Beachtlich ist bei aller Sorge und Existenznot, mit welcher Kreativität versucht wird, das Beste aus der Situation zu machen. Online-Kulturangebote schießen aus dem Boden, Theaterschneidereien stellen Schutzmasken her, Konzerte werden im Netz übertragen, Buchempfehlungen per Blog usw. Der öffentlich-rechtliche Rundfunk zeigt seine Informationskompetenz und schafft neue zusätzliche Angebote. Die privaten Sender leisten ihren Beitrag und appellieren deutlich vernehmlich #wirbleibenzuhause.

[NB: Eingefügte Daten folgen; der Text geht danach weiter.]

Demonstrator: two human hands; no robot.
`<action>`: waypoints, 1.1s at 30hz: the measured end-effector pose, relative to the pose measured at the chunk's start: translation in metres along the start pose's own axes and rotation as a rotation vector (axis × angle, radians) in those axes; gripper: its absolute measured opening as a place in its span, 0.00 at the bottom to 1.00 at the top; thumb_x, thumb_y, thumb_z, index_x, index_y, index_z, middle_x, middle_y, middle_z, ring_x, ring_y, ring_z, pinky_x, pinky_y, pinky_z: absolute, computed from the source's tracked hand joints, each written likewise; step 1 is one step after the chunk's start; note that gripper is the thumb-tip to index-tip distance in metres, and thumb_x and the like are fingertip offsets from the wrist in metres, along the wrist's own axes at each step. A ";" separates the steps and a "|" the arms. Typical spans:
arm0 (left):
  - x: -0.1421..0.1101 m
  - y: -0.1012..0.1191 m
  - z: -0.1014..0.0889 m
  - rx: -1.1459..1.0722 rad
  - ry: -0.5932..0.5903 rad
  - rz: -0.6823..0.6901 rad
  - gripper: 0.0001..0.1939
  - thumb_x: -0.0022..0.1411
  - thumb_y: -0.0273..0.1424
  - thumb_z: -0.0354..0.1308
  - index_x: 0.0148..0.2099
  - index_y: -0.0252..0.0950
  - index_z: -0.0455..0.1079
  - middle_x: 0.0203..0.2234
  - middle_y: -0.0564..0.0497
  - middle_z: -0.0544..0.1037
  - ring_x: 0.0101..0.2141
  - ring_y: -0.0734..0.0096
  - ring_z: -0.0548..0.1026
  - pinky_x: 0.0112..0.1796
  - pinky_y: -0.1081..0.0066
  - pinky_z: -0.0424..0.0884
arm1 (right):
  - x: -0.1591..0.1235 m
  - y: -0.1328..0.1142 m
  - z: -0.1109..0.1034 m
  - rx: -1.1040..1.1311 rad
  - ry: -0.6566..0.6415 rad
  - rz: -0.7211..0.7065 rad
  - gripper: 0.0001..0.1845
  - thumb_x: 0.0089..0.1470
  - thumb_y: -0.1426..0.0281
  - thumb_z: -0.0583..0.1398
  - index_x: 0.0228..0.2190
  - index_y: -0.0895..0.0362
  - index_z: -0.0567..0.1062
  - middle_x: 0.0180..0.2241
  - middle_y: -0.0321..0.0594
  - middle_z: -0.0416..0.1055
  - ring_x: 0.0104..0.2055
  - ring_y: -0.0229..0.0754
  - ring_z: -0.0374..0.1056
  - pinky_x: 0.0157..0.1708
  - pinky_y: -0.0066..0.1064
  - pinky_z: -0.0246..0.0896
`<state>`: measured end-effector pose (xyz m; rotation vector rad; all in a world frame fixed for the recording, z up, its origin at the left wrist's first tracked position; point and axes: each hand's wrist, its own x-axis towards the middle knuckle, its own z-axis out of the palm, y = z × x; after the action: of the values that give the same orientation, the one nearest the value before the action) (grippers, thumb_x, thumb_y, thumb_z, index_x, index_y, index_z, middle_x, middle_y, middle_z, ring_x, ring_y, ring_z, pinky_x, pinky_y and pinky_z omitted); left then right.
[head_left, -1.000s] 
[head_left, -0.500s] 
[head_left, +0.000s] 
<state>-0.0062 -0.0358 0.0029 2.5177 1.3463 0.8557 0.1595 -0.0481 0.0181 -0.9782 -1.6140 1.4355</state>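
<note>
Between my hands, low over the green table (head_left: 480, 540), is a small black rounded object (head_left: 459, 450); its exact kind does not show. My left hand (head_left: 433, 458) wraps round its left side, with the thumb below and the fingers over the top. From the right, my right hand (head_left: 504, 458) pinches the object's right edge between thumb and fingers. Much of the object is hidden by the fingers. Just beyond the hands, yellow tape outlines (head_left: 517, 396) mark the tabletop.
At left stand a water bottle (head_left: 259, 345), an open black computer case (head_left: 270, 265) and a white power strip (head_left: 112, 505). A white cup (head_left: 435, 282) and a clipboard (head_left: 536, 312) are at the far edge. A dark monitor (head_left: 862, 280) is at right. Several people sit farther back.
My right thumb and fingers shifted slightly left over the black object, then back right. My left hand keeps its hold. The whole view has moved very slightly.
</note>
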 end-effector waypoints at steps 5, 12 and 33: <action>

Außerdem gibt es viele Initiativen aus den verschiedenen Branchen zur finanziellen Unterstützung in Not geratener Kolleginnen und Kollegen.

 

Im Moment sind alle, auch der Deutsche Kulturrat, damit befasst, die Situation zu erfassen und Notmaßnahmen zu konzipieren, sie mit der Politik zu diskutieren und dann gemeinsam auf den Weg zu bringen. Das wird auch noch einige Zeit in Anspruch nehmen, denn viele Bedarfe oder auch Verwerfungen sind heute noch nicht abzusehen. Danach wird aber eine Zeit kommen, in der es darum gehen wird, grundsätzlich über Lehren aus der Krise zu sprechen. Der Kulturbereich muss dringend krisenfester werden, denn so kleinteilig, differenziert und kreativ er ist, so leicht verletzlich ist er auch. Das Letztere müssen wir ändern.

Dieser Text ist zuerst erschienen in Politik & Kultur 04/2020.